As described above in detail, according to the present invention, a multiple light interference film (visible light transmitting infrared reflecting film) is coated on a cylindrical valve as well as a non-cylindrical valve which is easily affected by the dipping method. Even in such a case, it is possible to provide a light bulb in which the stress is relieved, the coating film is not cracked or separated, and the luminous efficiency is improved.

[Brief description of drawings]

FIG. 1 is a front view of a halogen bulb for floodlight showing an embodiment of the present invention.

FIG. 2 is an enlarged sectional view showing a visible light transmitting infrared reflecting film portion of FIG.

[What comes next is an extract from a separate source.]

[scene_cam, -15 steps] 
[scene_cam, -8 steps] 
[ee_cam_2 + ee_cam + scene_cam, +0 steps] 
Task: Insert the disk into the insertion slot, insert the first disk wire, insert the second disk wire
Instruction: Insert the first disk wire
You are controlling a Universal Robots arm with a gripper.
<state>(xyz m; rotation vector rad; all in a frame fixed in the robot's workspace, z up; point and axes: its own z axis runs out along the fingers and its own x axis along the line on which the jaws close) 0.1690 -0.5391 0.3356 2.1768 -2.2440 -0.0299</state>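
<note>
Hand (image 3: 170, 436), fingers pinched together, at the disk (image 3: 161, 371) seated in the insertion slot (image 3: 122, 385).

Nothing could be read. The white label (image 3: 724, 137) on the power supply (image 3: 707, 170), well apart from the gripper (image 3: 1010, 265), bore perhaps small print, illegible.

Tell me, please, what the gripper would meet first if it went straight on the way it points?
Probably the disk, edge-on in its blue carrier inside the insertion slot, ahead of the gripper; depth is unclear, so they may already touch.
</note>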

FIG. 3 is a graph showing the relationship between wavelength and light transmittance.

FIG. 4 is a graph showing the relationship between the number of λ / 2 layers having an optical film thickness of a high refractive index layer and efficiency.

FIG. 5 is a front view of a halogen light bulb according to another embodiment of the present invention.

FIG. 6 is an enlarged cross-sectional view showing a visible light transmitting infrared reflecting film portion of a conventional product.

[Explanation of Codes] L: Light Bulb 1: Glass Bulb 2: Filament 5: Multilayer Optical Interference Film (Visible Light Transmitting Infrared Reflecting Film) 5H1 to 5H17: First Metal Oxide Film (High Refractive Index Layer) 5L2 to 5L18: Second metal oxide film (low refractive index layer) 6: Buffer film

Claims (5)

[Claims] 1. A multilayer optical interference film in which a first metal oxide film having a high refractive index and a second metal oxide film having a low refractive index are alternately laminated on the outer surface of a glass bulb in which a filament is sealed. In the light bulb having the above-mentioned structure, one of the first metal oxide films has an optical film thickness of λ / 2, and the second metal oxide film has an optical film thickness of λ / 4. 2. The light bulb according to claim 1, wherein the outermost layer of the multilayer optical interference film has an optical film thickness of λ / 8. 3. The light bulb according to claim 1, wherein the bulb has a cylindrical shape. 4. The light bulb according to claim 1, wherein the bulb has a non-cylindrical shape. 5. A light bulb according to claim 1, wherein the light bulb is filled with halogen.